On Labeling, Graphic Novels, Breakfast, and more: The January 2022 Mailbag Q&A is Here!

And we’re back! From Hawaii! From the semi-break on the site! From everything! Let’s get to what was a very fun month of questions from you all in this edition of the Mailbag Q&A for January, as we have a lot of ground to cover.

We tend to organize the conversation around comics by decade: the silver age of the 60’s, the British Invasion of the 80’s, the commercial boom and crash of the 90’s, and the post-Vertigo rise of creator owned comics of the 00’s Image era. How are we going to view the 2010’s, and how do you predict we’ll view the 2020’s? What do you think will be the (overly reductive) shorthand we use to describe those decades in comics? – Christopher Gardner

This is tricky because the 2010s have, in particular, resulted in the idea of comics broadening dramatically. The book market as we know it today was sort of being born in the 2000s, and the 2010s saw it rise to become effectively the real market leader. Beyond that, the rise of crowd-funding and platforms like Webtoon and Tapas have completely changed what success in comics looks like. So it’s a little more difficult to pin things down as cleanly as it was in the past, as those were all – understandably – very direct market oriented. That was pretty much comics, which just isn’t the same after that period.
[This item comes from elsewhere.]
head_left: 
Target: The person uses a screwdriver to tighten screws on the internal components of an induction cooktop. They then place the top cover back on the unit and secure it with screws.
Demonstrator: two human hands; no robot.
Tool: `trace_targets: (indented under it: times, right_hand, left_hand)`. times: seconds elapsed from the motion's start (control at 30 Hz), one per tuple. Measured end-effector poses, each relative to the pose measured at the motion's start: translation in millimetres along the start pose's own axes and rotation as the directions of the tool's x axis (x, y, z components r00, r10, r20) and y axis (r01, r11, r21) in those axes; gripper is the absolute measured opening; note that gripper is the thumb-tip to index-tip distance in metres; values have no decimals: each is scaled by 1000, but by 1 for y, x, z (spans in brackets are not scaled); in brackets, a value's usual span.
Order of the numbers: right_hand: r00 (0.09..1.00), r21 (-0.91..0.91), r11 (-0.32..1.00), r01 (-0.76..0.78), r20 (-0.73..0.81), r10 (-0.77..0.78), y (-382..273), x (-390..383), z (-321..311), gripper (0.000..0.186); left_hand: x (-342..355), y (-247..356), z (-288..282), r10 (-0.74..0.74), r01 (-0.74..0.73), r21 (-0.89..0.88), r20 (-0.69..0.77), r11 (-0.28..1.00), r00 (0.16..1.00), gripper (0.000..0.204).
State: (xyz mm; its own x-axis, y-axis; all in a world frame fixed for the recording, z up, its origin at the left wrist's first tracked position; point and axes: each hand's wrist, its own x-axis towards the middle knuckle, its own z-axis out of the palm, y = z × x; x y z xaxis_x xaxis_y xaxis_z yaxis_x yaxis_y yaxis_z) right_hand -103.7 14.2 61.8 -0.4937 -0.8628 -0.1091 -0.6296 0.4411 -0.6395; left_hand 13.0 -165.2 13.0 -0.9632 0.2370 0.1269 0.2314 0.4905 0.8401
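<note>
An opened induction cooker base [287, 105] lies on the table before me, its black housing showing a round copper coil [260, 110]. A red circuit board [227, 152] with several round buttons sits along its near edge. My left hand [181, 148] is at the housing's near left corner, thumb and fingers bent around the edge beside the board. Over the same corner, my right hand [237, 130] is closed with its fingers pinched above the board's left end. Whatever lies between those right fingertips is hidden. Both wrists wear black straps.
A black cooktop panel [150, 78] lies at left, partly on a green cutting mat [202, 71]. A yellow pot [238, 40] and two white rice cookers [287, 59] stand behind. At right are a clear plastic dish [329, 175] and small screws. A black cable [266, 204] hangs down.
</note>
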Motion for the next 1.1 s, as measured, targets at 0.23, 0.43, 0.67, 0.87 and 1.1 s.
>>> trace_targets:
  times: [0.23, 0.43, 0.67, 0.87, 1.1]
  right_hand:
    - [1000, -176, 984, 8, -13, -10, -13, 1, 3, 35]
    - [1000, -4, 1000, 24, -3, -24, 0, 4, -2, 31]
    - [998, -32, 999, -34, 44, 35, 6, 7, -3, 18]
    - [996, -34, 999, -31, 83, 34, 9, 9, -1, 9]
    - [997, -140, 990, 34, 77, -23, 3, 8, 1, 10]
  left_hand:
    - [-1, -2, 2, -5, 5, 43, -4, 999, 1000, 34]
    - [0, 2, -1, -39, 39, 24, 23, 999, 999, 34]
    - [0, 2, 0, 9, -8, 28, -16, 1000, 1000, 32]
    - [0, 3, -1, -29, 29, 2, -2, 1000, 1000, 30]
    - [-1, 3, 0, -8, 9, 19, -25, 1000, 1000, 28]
But when you pair that with the constant relaunches at Marvel and DC during that decade, it reveals the identity of the 2010s: it was The Transition Decade, as comics started to morph into something completely different and much broader. It was like comics were in high school, and with the passage of each year, the industry better figured out what it was, just like we do! Related to that, I think the 2020s will be like your own 20s, where you start getting more solid ideas as to what/who you want to be and really start making gains for yourself. Let’s call it the Decade of New Beginnings. Does that mean the 2030s will be like your 30s, where you really start to crush it? Maybe! I can’t wait to find out, even if that seems so, so, so long from now.

My mind is still blown by adult graphic novels more than doubling sales in 2021 in the book market. Looking ahead at 2022, what graphic novels are you most excited about? What other hopes do you have for the format in 2022? – Mark Tweedale

One thing I hate about graphic novels is it’s often difficult to discover what is to come in a given year. There’s no real list out there, or at least not a complete one! So, I’m definitely going to miss things, so here’s me doing my best to cover what I’m excited for.

  • Ride On by Faith Erin Hicks: I believe this is still coming out in 2022, and if it does, it’s #1 because Faith Erin Hicks is number one.
  • Clementine Book One by Tillie Walden: Partially because Tillie Walden is one of the best, partially because I love Clementine a whole lot.
  • Olympia by Jérôme Mulot, Florent Ruppert, Bastien Vivès: This looks like a killer. Have a feeling about it.
  • Squire by Sara Alfageeh and Nadia Shammas: I noted this one when it was announced and I’m still very much feeling it.
  • Freestyle by Gale Galligan: A cartoonist whose work I LOVE, I’m excited to see what Gale has in store in this book. Plus: dance crews!
  • Forest Hills Bootleg Society by Dave Baker and Nicole Goux: It’s Goux and Baker, which means I’m reading it.
  • More Asadora: NAOKI URASAWA.

I am sure there are a bunch of others I am completely forgetting or unaware of, but these are the first ones that came to mind as a) I am mostly sure are coming in 2022 and b) anticipated by me either because the creators involved and/or the look of it. Please let me know of things you’re excited for, because my list is assuredly woefully incomplete.

Who is the Jonathan Hickman of the NFL? – Zack Jenkins

So we’re looking for someone who, from the outside, is an architect type with a dispassionate approach to the job that doesn’t seemingly enjoy talking to the media often and regularly tries to find the right solutions to the task at hand rather than applying the same plan to each title, who also is, behind the scenes, supportive of the talent he works in and tries to put them in positions to succeed.

That sounds like Bill Belichick to me!

That’s going to be an unpopular pick, but I can genuinely see it. And honestly, coaches make more sense to me for Hickman. That said, if I had to pick a player, let’s go with Aaron Donald: constantly elite, thrives no matter the team around him, makes those around him better, does it quietly compared to his peers, wears 99 so maybe he likes circles? Okay, the last part is a reach, but I like this pick.